=== Section Start ===

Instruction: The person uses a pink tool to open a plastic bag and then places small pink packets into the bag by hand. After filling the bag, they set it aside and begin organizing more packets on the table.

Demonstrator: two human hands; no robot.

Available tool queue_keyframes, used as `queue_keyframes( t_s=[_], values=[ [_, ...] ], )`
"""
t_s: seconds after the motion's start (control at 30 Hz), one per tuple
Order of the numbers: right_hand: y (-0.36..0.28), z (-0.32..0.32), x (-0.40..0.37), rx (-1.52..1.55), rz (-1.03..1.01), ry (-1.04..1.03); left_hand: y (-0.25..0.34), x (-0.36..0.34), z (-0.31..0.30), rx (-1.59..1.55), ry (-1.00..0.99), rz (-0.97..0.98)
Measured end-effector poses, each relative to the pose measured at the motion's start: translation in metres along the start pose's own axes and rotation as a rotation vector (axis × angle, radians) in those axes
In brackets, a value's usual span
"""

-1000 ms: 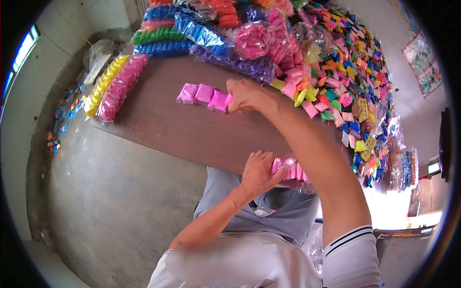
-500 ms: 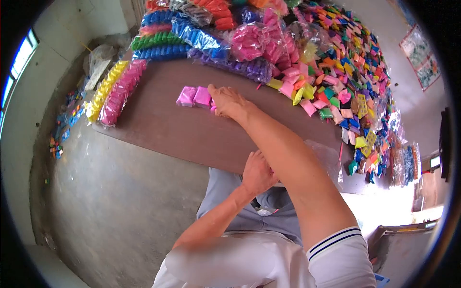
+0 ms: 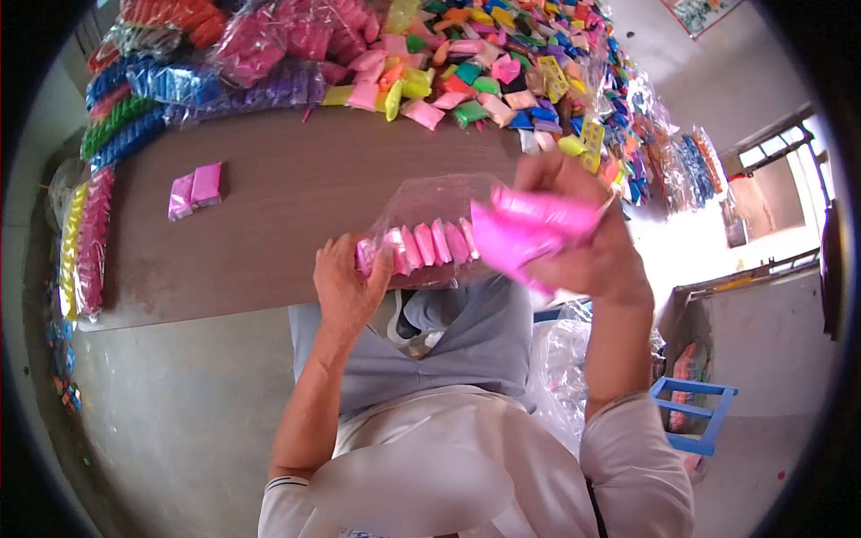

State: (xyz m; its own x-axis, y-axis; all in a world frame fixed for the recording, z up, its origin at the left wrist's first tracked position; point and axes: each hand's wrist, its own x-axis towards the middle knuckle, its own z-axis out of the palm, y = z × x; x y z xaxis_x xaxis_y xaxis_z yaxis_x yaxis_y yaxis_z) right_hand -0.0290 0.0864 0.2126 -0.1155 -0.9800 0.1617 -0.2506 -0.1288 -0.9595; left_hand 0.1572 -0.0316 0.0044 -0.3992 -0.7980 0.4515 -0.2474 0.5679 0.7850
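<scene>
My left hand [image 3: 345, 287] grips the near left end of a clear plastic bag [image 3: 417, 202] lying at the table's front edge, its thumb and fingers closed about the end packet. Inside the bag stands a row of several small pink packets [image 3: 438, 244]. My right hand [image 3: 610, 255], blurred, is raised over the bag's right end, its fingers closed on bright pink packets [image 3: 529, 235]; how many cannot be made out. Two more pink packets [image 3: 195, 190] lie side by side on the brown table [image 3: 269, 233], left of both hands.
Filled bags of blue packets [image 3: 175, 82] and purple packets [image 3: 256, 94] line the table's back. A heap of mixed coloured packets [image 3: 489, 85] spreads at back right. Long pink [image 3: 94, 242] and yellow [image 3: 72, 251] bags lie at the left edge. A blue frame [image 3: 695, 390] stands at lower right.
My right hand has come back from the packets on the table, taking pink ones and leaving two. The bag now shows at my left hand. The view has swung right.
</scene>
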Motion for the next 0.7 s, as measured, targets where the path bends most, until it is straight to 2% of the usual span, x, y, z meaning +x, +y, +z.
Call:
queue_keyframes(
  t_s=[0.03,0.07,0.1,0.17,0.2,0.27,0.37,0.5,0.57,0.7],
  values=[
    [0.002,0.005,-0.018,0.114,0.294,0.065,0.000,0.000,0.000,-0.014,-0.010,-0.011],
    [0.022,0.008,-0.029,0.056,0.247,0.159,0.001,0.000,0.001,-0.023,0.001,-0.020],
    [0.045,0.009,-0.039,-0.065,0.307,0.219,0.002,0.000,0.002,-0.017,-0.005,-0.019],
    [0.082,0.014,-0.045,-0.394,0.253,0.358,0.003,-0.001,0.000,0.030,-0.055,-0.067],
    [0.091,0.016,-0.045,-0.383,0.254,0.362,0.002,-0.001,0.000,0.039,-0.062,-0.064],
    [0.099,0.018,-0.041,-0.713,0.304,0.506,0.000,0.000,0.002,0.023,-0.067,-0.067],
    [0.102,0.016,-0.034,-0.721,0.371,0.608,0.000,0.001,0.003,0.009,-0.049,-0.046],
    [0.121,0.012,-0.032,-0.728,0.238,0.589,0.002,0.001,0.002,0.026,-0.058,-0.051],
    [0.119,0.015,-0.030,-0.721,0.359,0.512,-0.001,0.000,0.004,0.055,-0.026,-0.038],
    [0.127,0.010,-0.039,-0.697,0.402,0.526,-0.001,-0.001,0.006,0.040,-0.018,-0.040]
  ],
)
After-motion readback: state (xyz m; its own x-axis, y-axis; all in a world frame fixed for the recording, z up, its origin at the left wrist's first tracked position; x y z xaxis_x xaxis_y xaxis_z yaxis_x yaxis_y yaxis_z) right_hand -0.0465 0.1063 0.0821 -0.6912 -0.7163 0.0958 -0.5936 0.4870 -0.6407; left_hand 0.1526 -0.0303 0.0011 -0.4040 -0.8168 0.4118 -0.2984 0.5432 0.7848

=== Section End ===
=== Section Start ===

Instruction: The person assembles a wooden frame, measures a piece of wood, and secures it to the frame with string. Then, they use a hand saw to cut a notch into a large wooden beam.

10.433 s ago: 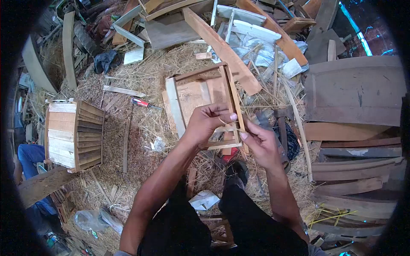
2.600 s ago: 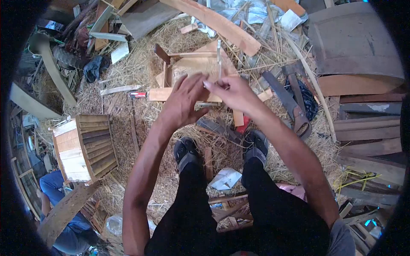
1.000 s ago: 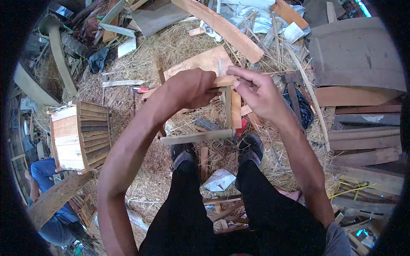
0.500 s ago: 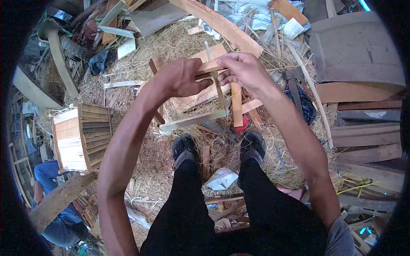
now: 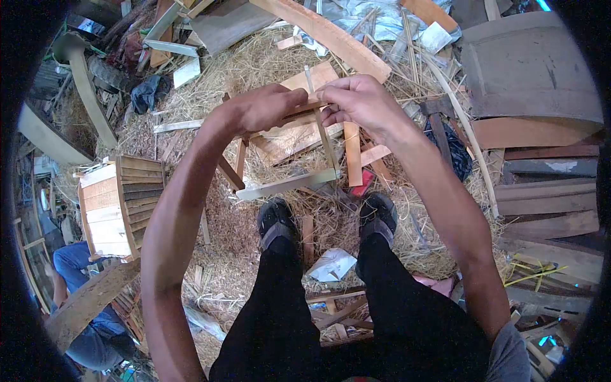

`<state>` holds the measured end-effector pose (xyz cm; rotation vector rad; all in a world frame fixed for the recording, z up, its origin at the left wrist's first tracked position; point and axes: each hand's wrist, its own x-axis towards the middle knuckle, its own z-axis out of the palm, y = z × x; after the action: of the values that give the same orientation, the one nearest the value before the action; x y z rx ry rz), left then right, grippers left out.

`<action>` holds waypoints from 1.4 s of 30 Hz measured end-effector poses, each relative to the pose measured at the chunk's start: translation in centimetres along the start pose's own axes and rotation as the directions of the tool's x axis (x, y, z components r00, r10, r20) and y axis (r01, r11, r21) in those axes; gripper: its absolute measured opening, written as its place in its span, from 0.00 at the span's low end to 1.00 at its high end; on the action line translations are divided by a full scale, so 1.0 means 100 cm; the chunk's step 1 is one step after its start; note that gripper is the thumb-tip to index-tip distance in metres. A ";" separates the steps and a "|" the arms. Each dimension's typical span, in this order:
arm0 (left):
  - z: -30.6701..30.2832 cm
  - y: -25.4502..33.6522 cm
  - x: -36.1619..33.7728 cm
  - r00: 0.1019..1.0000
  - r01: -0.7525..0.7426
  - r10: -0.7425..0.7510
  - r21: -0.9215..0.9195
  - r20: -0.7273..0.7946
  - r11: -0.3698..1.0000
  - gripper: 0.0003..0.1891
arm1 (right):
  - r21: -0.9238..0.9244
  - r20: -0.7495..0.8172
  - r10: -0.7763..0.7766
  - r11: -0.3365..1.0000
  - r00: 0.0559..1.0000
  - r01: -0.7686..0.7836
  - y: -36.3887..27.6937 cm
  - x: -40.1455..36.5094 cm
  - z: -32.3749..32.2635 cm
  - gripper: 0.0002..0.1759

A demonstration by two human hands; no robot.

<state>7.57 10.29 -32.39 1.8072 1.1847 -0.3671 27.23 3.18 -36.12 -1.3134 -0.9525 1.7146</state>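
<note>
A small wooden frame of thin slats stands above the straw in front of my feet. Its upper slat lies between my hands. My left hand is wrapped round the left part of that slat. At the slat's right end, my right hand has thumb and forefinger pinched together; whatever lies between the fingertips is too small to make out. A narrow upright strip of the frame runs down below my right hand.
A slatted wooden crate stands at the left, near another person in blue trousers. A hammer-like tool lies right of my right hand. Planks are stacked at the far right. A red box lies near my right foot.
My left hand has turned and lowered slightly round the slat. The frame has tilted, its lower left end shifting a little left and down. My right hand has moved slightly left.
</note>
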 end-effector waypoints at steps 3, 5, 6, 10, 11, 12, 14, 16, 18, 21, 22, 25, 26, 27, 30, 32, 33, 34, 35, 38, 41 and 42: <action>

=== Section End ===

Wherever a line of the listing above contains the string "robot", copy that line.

#### Response area:
Demonstrator: two human hands; no robot.
A demonstration by two human hands; no robot.

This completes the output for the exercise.